E-book readers like the Kindle and the Nook seem to be all the holiday rage, but like I do with most technologies, I’m kind of standing on the edge of the diving board staring down at the pool of technology, not sure of making the leap yet.   Maybe I’ll just climb back down the ladder on this one

I’ve checked them out, and while the capabilities are impressive, I think we’re getting caught up on the consumerism and gadgetry.

The Kindle holds about 3,500 books, so they say.  I’m not sure I’ve read that many books cover-to-cover in my life, to be honest, and I read quite a bit.  But inventory doesn’t equate to knowledge or wisdom.

It’s not the books in your e-reader, or even your physical library that count.  What makes a difference in a person’s life are the books in “you”.

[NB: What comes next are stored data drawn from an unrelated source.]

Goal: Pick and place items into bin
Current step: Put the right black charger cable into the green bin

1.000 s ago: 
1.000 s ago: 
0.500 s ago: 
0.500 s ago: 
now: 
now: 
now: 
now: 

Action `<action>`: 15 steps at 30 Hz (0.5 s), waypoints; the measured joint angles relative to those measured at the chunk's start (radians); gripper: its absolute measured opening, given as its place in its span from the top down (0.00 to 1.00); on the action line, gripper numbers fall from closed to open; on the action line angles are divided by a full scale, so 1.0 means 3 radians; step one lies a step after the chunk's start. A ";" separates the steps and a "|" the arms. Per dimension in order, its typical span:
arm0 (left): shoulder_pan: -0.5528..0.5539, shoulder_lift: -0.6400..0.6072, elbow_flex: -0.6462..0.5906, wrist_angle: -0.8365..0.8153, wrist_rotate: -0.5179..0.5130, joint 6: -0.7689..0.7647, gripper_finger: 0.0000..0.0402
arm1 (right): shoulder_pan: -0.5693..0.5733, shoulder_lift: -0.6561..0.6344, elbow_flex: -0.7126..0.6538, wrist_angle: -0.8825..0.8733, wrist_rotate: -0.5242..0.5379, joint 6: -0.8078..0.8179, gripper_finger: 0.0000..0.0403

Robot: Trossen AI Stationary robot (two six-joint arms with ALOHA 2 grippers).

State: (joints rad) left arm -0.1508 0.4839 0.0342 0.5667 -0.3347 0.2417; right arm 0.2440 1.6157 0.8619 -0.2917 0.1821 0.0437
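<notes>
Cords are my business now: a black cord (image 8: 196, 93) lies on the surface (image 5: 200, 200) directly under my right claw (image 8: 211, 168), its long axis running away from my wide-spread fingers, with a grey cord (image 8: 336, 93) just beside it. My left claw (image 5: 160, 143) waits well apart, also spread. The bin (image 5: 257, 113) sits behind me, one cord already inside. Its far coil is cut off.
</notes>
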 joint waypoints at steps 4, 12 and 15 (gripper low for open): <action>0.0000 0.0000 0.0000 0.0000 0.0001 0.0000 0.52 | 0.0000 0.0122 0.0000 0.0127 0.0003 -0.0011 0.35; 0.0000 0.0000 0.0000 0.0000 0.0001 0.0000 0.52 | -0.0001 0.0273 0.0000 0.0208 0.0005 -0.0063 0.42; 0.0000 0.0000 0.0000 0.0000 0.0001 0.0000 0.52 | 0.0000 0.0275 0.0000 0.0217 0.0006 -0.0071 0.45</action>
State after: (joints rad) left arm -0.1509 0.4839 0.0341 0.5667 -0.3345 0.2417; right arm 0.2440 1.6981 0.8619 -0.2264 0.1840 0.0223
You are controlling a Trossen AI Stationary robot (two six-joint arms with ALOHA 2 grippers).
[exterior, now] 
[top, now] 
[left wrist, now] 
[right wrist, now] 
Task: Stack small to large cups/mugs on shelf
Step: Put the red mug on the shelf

The only purposes a book in any form can serve are to entertain, educate, and inform.  But to get that benefit, you have to actually read, digest and think about them.  Not just carry them around in a gadget or leave them on a shelf, unread, just to boast about the size of your library holdings.

I’m sure the next-generation Kindle or Nook will hold 5,000 or more books, and it’ll be an upward climb until a person will be able to walk around with a device that fits in the palm of their hand and holds the combined output of all of civilization.

But that capability won’t really change you….only time spent laying back in a comfortable chair with good light and reading and thinking will allow ideas to enter and roll around in your mind for when they’re needed.

Regardless of whether those ideas come from a musty book with yellowed pages, or the lastest reader with full graphics and e-ink.

Don’t confuse the map with the territory.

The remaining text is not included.